--- Exercise data ---

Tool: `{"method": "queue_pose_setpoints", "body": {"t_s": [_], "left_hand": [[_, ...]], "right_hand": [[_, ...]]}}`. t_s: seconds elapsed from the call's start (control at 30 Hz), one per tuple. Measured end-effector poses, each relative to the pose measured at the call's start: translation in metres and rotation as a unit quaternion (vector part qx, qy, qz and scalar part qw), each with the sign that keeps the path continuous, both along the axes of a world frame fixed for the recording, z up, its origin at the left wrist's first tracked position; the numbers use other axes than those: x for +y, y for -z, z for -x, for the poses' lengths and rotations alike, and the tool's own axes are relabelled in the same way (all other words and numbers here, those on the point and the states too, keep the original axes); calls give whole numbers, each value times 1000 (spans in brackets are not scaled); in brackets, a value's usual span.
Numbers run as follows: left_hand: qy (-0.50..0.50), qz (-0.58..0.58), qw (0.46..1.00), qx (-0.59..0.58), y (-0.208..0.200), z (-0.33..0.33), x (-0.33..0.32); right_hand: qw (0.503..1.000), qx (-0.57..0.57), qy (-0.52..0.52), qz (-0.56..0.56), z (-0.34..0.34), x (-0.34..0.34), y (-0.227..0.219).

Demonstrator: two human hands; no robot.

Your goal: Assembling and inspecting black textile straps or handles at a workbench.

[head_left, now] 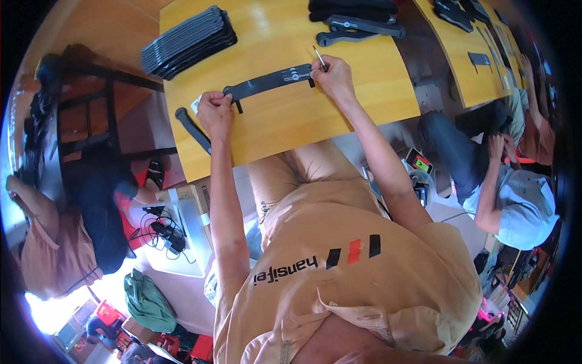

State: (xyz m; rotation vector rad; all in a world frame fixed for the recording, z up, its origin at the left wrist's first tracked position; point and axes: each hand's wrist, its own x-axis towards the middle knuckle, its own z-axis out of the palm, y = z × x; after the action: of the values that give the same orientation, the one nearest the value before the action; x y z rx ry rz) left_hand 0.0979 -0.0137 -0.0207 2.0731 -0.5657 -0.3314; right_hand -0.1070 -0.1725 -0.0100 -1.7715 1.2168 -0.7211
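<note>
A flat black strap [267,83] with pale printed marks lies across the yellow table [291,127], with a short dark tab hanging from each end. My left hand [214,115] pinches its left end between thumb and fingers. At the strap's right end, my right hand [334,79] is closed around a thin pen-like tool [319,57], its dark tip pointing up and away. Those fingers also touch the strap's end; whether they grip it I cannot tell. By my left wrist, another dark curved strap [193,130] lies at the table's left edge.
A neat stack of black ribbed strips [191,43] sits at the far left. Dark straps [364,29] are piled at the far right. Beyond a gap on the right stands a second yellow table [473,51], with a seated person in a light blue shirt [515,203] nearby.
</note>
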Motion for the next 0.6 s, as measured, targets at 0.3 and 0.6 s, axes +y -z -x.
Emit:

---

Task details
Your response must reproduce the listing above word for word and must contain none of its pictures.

Written reply
Tool: `{"method": "queue_pose_setpoints", "body": {"t_s": [_], "left_hand": [[_, ...]], "right_hand": [[_, ...]]}}`. t_s: seconds elapsed from the call's start (control at 30 Hz), one per tuple. Measured end-effector poses, each relative to the pose measured at the call's start: translation in metres and rotation as a unit quaternion (vector part qx, qy, qz and scalar part qw), each with the sign that keeps the path continuous, both along the axes of a world frame fixed for the recording, z up, its origin at the left wrist's first tracked position; the numbers use other axes than those: x for +y, y for -z, z for -x, for the poses' lengths and rotations alike, and the tool's own axes are relabelled in the same way (all other words and numbers here, those on the point and the states too, keep the original axes); calls give whole numbers, each value times 1000 (spans in brackets are not scaled); in brackets, a value's usual span.
Numbers run as follows: left_hand: qy (-0.50..0.50), qz (-0.58..0.58), qw (0.46..1.00), qx (-0.59..0.58), y (-0.208..0.200), z (-0.33..0.33), x (-0.33..0.32); right_hand: qw (0.503..1.000), qx (-0.57..0.57), qy (-0.52..0.52), qz (-0.56..0.56), z (-0.34..0.34), x (-0.34..0.34), y (-0.227..0.219).

Demonstrator: two human hands; no robot.

Your goal: Assembling and inspecting black textile straps or handles at a workbench.

[head_left, now] 

State: (xyz m; rotation vector rad; all in a world frame fixed for the recording, z up, its origin at the left wrist's first tracked position; point and axes: each hand's wrist, its own x-axis towards the middle knuckle, its own z-axis out of the palm, y = z × x; after the action: of the values that give the same orientation, the one nearest the value before the action; x y z rx ry rz) left_hand 0.0979 -0.0137 -0.0207 2.0731 -0.5657 -0.3314; right_hand -0.1070 -0.1725 -0.0100 -1.7715 1.2168 -0.7211
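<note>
A flat black strap [267,83] with pale printed marks lies across the yellow table [291,127], with a short dark tab hanging from each end. My left hand [214,115] pinches its left end between thumb and fingers. At the strap's right end, my right hand [334,79] is closed around a thin pen-like tool [319,57], its dark tip pointing up and away. Those fingers also touch the strap's end; whether they grip it I cannot tell. By my left wrist, another dark curved strap [193,130] lies at the table's left edge.
A neat stack of black ribbed strips [191,43] sits at the far left. Dark straps [364,29] are piled at the far right. Beyond a gap on the right stands a second yellow table [473,51], with a seated person in a light blue shirt [515,203] nearby.
</note>
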Motion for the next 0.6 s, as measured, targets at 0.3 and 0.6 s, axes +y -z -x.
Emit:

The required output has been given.